I recently made the decision to give up my upcoming spring break because of personal obligations. Without going into too much detail, the "obligations" aren't based on an emergency. But it was "expected" that I would help, and because of that, I will not get a spring vacation. And I can't help feeling just a little bit unhappy about it, especially because I am "expected" to sacrifice the little free time that I do have more often than not.

As a workaholic, I don't typically take vacations. Partly it's because despite the fact that I work multiple jobs, I can't afford to take a vacation because none of those jobs pay very well. Also it's because I like vacations as much as the Lohan family likes being out of the spotlight, or as much as certain celebrities like to wear outfits that don't just happen to "slip" whenever paparazzi are around (cough, cough).

When I do get a break from school, I don't spend the time relaxing. For me a "relaxing" day is getting a lot of things done, because how relaxed can I be when I go to sleep at night and think of all the things I didn't get done? I had this nightmare once where a tour guide was showing me around some weird place I'd never seen before and saying, "And in this life, no one EVER works! Isn't that great?" And I woke up thinking, Oh, NO! Did I just have a dream about what hell is like?

I'm all about multi-tasking. Even when I watch TV, I'm usually ironing my clothes, dusting my furniture, or writing a manifesto that's directed towards my neighbors and titled something like, "How to Be Less Annoying. Tip #1: If you're going to invite your dates over, at least put some music on first (but try not to blast it as you normally do, especially if it's the middle of the night). And also lower your shades. If you refuse to lower your shades, at least remember that it's really not necessary to dance around naked and sing bad love songs at the top of your lungs for the next two hours after your date leaves." (I'm not a peeping tom or one to eavesdrop, but some of my neighbors like to announce to the whole building how active their social lives are. That's why I have to keep my shades down.)

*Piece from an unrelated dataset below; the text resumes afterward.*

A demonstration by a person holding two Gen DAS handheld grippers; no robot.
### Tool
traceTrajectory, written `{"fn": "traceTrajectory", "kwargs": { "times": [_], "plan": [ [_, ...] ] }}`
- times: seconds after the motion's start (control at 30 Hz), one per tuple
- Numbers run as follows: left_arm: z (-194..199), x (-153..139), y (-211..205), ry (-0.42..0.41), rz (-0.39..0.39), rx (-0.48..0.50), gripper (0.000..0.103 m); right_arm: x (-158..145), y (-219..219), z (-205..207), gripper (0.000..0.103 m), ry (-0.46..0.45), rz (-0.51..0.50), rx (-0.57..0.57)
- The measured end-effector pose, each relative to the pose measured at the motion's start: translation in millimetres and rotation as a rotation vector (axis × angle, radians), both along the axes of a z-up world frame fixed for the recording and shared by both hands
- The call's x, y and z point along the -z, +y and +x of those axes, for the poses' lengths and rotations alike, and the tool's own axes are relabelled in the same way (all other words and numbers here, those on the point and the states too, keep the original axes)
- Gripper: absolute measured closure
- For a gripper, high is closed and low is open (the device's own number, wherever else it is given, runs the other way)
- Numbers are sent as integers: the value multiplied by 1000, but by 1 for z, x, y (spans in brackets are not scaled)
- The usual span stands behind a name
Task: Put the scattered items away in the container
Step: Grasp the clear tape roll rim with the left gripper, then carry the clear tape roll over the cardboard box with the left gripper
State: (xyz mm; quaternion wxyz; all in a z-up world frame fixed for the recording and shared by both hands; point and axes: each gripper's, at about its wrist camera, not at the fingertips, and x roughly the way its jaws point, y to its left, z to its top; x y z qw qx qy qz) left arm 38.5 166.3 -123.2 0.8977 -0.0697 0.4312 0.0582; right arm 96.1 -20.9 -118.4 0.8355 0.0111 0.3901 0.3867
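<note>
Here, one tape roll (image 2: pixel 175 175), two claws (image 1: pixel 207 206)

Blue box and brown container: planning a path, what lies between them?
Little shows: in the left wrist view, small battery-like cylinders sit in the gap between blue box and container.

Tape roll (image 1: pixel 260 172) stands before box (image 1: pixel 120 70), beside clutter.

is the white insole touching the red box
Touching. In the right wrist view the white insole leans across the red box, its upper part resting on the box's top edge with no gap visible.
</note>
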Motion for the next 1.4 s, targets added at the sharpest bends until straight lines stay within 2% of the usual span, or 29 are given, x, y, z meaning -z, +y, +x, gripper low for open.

For example, during my last winter break, I spent part of the time visiting family. I spent the rest of the time doing research for my dissertation, cleaning out and reorganizing my apartment, working out at the gym, running errands, etc., etc. I did also take some time to do fun things, like fiction writing, going to the movies, and spending time with an old friend. But the point is that that time was mine, to do with as I liked. And it felt good.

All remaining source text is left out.